## WHAT YOU WILL DO
Where a line of the data below has the string "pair", copy that line.

Dataset items
- - - - -

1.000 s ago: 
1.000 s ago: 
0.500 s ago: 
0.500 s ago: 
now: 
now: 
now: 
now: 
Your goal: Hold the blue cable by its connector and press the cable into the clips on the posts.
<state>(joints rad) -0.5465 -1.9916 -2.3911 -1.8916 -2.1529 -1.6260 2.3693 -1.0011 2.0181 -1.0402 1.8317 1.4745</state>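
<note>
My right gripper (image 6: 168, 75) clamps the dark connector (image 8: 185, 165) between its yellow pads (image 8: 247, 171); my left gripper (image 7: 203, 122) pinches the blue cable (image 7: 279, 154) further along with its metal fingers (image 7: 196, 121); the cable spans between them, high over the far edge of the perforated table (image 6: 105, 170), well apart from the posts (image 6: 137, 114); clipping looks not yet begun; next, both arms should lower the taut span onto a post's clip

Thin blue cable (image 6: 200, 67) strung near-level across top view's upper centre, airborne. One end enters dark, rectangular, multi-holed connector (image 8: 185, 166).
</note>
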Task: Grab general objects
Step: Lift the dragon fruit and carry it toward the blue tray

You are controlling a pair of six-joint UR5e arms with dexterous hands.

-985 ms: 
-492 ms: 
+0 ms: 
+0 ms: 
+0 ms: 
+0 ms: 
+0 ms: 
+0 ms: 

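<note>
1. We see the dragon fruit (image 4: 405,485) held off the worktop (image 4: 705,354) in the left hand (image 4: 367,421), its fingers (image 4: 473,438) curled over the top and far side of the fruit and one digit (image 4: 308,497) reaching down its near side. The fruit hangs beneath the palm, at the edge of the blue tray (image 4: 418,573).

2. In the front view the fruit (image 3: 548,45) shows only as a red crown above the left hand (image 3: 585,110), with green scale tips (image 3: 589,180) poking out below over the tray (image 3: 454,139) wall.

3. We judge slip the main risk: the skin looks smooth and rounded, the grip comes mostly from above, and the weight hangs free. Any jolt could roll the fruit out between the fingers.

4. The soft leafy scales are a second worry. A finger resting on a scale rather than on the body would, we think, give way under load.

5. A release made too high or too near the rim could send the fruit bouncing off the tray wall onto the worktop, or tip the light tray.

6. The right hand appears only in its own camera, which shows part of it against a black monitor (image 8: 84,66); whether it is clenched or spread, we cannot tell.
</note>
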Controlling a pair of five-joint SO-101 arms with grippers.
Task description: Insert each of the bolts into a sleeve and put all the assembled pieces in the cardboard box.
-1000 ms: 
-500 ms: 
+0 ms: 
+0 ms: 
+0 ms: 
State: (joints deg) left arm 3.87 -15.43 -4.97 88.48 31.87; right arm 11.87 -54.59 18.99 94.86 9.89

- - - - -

## EXERCISE OUTPUT
You are controlling a pair of six-joint UR5e arms with dexterous hands.
Controlling a pair of five-joint SO-101 arms with grippers.

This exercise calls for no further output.